AWS Big Data Blog

Implement Serverless Log Analytics Using Amazon Kinesis Analytics

Applications log a large amount of data that—when analyzed in real time—provides significant insight into your applications. Real-time log analysis can be used to ensure security compliance, troubleshoot operation events, identify application usage patterns, and much more.

Ingesting and analyzing this data in real time can be accomplished by using a variety of open source tools on Amazon EC2. Alternatively, you can use a set of simple, managed AWS services to perform serverless log analytics. The Amazon Kinesis platform includes the following managed services:

  • Amazon Kinesis Streams streams data on AWS, which allows you to collect, store, and process TBs per hour at a low cost.
  • Amazon Kinesis Firehose loads streaming data in to Amazon Kinesis Analytics, Amazon S3, Amazon Redshift, or Amazon OpenSearch Service.
  • Amazon Kinesis Analytics helps you analyze streaming data by writing SQL queries and in turn overcoming the management and monitoring of streaming logs in near real time. Analytics allows you to reference metadata stored in S3 in SQL queries for real-time analytics.

In this post, I show you how to implement a solution that analyzes streaming Apache access log data from an EC2 instance aggregated over 5 minutes. The solution helps you understand where requests to your applications are coming from. If the source is an unknown application or if a particular source application is trying to clog your application, you can contact the application owner.

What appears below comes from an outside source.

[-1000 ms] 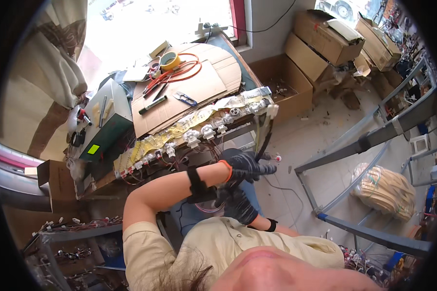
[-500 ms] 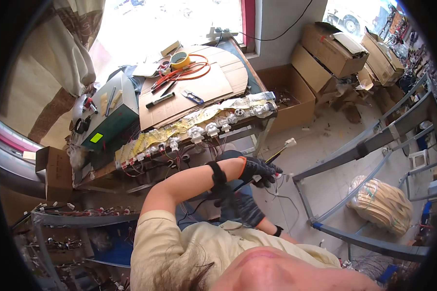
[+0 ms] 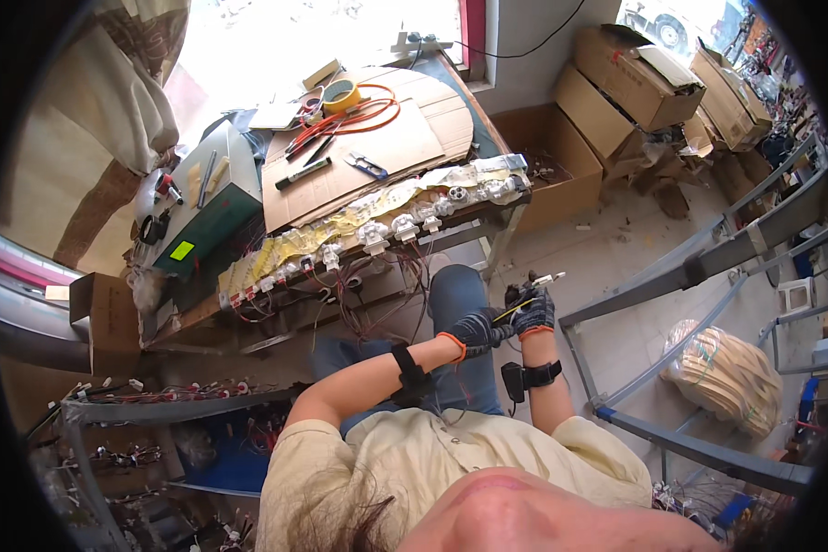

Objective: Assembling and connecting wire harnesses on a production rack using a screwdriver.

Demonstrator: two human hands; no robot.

Some challenges that this solution entails:

  • You do not want to maintain (patch/upgrade) the log application or servers to do log analytics. You also want your log analytics to scale on demand by default, and so all components are managed services.
  • Apache Logs logs the host IP address or host name. However, that information isn’t useful in the cloud where servers are fungible and hosts change constantly either to scale or heal automatically. So you maintain a flat file list of servers in an S3 bucket that can be updated by Auto Scaling policies and mapped to streaming log data.

Architecture

The following diagram shows how this solution works.

implement_serverless_1

  • Application nodes run Apache applications and write Apache logs locally to disk. The Amazon Kinesis agent on the EC2 instance ingests the log stream in to the Amazon Kinesis stream.
  • The log input stream from various application nodes is ingested in to the Amazon Kinesis stream.
  • Machine metadata about the machine or application is stored in flat files in an S3 bucket. It is a mapping of host IP addresses with the application name and contact.
  • The Analytics application processes streaming logs over tumbling windows by adding referenced machine metadata from S3.
  • The output stream, which is the result of the aggregated responses from the Analytics application, is written into the Amazon Kinesis stream.
  • The Lambda function consumes the aggregated response from the destination stream, processes it, and publishes it to Amazon CloudWatch. It is event driven: as soon as new records are pushed to the destination stream, they are processed in batches of 200 records.
  • The CloudWatch dashboard is used to view response trends.
  • Alarms on aggregated data are generated when specified thresholds are reached.

Implementation

You implement this solution in four parts:

  • Create the Amazon Kinesis stream to ingest streaming log data and aggregated results from Analytics. Create referenced metadata in S3 that stores the hostname, host IP address, application name, and contact (team responsible for that application).
  • Install the Amazon Kinesis agent on the EC2 instances running Apache applications. Configure it to monitor logs and ingest data in to the Amazon Kinesis stream.
  • Set up an Analytics application to process data by joining incoming log stream and referenced metadata over tumbling window. Published aggregated response to output stream.
  • Deploy the Lambda function that processes aggregated response log data from output stream and publishes to CloudWatch.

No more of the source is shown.